Les salariés français inégaux face à la mobilité
LUCIE DELAPORTE
Publié le : 13 mai 2008
|
Près d'un quart des salariés ont connu une mobilité professionnelle l'an passé. Mais tous ne sont pas accompagnés de façon égale dans ces évolutions voulues ou subies.
Si la mobilité géographique reste limitée en France, la mobilité professionnelle au sens large - changement de poste, d'entreprise - a concerné près d'un quart des salariés entre mars 2007 et mars 2008, comme le révèle une enquête menée par Adecco et Opinionway.
« La question de l'emploi est trop souvent abordée au travers de l'opposition emploi-chômage. Or il est intéressant de regarder les parcours professionnels en interrogeant toutes les formes de mobilités »
, explique Pascale Levet, directrice du Lab'Ho d'Adecco. Selon les statistiques de la Dares, la mobilité professionnelle est majoritairement due à des fins de contrat (55 %), pour seulement 20 % de démissions.
Difficulté à se loger
Premier enseignement, la mobilité se concentre sur certaines catégories de salariés.
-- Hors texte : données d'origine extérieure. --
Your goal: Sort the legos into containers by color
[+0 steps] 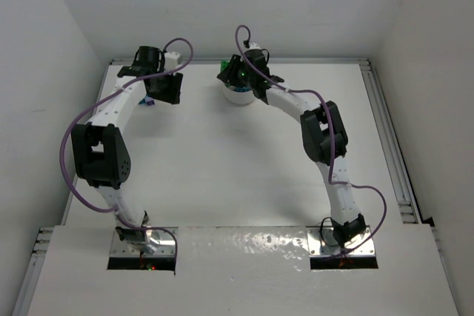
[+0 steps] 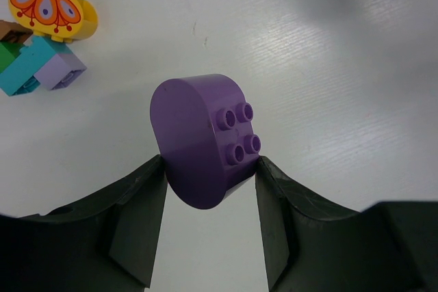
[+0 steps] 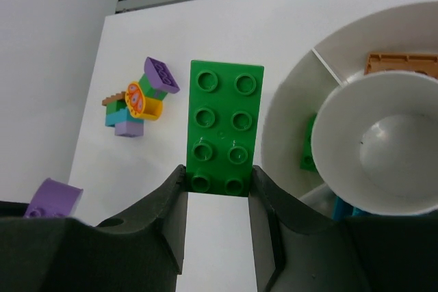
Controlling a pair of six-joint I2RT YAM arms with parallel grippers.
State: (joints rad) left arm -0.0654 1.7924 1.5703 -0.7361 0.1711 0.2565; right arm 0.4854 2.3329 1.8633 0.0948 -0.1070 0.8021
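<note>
Overhead, the right arm (image 1: 296, 105) is covering most of the white dish (image 1: 238, 97). The brick cluster (image 2: 42, 39) is running off the left wrist view; the centre cup (image 3: 383, 141) is hiding most of a teal brick (image 3: 338, 207).

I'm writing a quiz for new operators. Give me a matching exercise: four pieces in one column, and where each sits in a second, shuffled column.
1. purple rounded brick
2. green eight-stud brick
3. tan brick
4. yellow butterfly piece

A. in a compartment of the dish
B. between the fingers of the left gripper
C. in the loose pile on the table
D. between the fingers of the right gripper

Pairs: 1-B, 2-D, 3-A, 4-C
</note>
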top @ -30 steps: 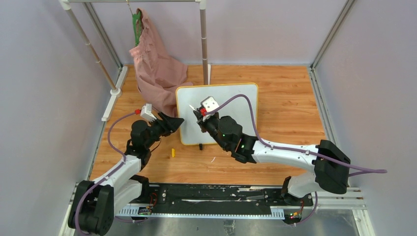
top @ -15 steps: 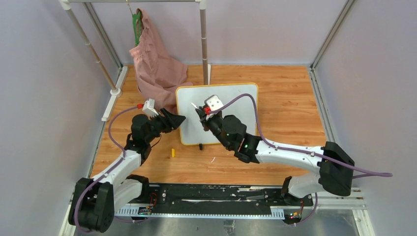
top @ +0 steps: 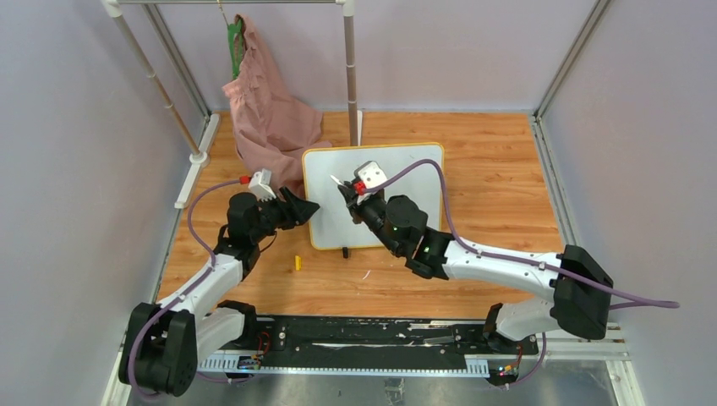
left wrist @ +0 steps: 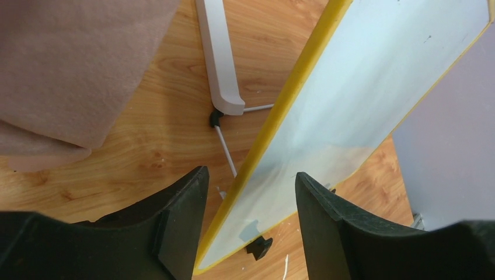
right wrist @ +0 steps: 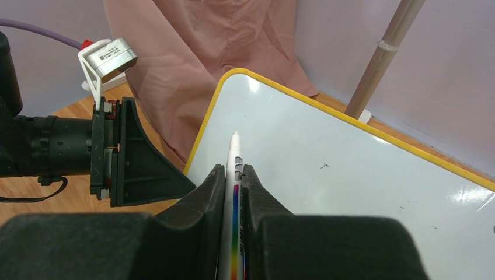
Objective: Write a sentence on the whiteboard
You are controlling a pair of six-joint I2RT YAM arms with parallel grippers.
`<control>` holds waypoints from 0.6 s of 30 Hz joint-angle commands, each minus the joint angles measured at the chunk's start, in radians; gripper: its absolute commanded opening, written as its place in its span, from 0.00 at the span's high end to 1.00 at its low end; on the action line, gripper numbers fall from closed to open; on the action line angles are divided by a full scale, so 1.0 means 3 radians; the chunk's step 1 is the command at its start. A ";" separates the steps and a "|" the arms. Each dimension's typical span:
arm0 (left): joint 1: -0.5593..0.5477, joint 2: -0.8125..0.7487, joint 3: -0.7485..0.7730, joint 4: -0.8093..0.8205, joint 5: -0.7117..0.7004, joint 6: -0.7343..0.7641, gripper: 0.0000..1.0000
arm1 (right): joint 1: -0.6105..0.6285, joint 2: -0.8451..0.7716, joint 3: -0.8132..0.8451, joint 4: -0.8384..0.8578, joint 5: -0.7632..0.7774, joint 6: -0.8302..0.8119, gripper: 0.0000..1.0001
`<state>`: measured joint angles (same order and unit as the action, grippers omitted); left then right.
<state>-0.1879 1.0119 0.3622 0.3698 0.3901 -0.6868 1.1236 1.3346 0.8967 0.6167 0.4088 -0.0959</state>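
Right gripper (right wrist: 233, 167) crept up board (right wrist: 327, 146), pinching pen (right wrist: 234, 146). Left gripper (left wrist: 251, 173) spread around board edge. No words written yet.

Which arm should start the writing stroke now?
Right. The right gripper is shut on the marker, its tip pointing over the bare whiteboard. The left gripper holds no pen; its open jaws straddle the board's yellow left edge, suited to steadying, not writing.
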 commanded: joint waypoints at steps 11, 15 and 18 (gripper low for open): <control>0.0043 0.0003 -0.0133 0.0349 0.0055 -0.0099 0.51 | -0.0074 0.0361 0.0350 0.0046 0.0003 0.0036 1.00; 0.0043 0.0045 -0.0139 0.0357 0.0076 -0.0117 0.55 | -0.0074 0.0391 0.0354 0.0080 0.0008 0.0044 1.00; 0.0043 0.0051 -0.0139 0.0367 0.0081 -0.0119 0.59 | -0.0074 0.0424 0.0372 0.0084 0.0008 0.0049 1.00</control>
<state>-0.1844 1.0237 0.3286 0.4374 0.4004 -0.7177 1.1107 1.4448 0.9726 0.6113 0.4084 -0.0944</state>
Le portrait type du salarié mobile est le suivant : trentenaire, de sexe masculin, bac + 2 ou plus, en couple, sans enfant et travaillant dans une PME des secteurs industrie ou BTP. Sans surprise,
« la propension à la mobilité diminue dès lors quele salarié se trouve dans une situation professionnelle et familiale plus stable, le principal frein à la mobilité géographique étant la difficulté à se loger »
, affirme Mathieu Douaret, directeur d'études à Opinionway.
Deuxième fait saillant, parmi les salariés mobiles, 59 % ont changé de poste au sein de leur entreprise et 38 % ont changé d'entreprise. La mobilité ascendante, pour l'intérêt de l'emploi, concerne principalement les hommes, jeunes et plutôt cadres. Ces derniers ont d'ailleurs plutôt tendance à privilégier la promotion interne à la mobilité interentreprises.
L'étude rappelle enfin que si, globalement, la mobilité professionnelle préserve des risques du chômage et entretient l'employabilité, elle peut aussi être subie.
« Si l'on veut que les salariés soient mobiles, il faudrait arriver à leur montrer quels sont leurs intérêts et les ressources dont ils disposent. On n'est pas mobile tout seul, l'environnement joue un rôle important »,
rappelle Pascale Levet. Or l'étude montre bien queles salariés ne sont pas égaux vis-à-vis de la mobilité. Les cadres sont ainsi davantage accompagnés par des acteurs comme les cabinets de recrutement, une DRH ou leurs réseaux sociaux, alors que l'ANPE ou les agences d'intérim sont eux plus sollicités par les employés et ouvriers. Un tiers seulement des salariés qui ont été mobiles en 2007 ont bénéficié de conseils pour accompagner leur évolution. Un chiffre qui explique pourquoi la mobilité est encore souvent perçue avec inquiétude.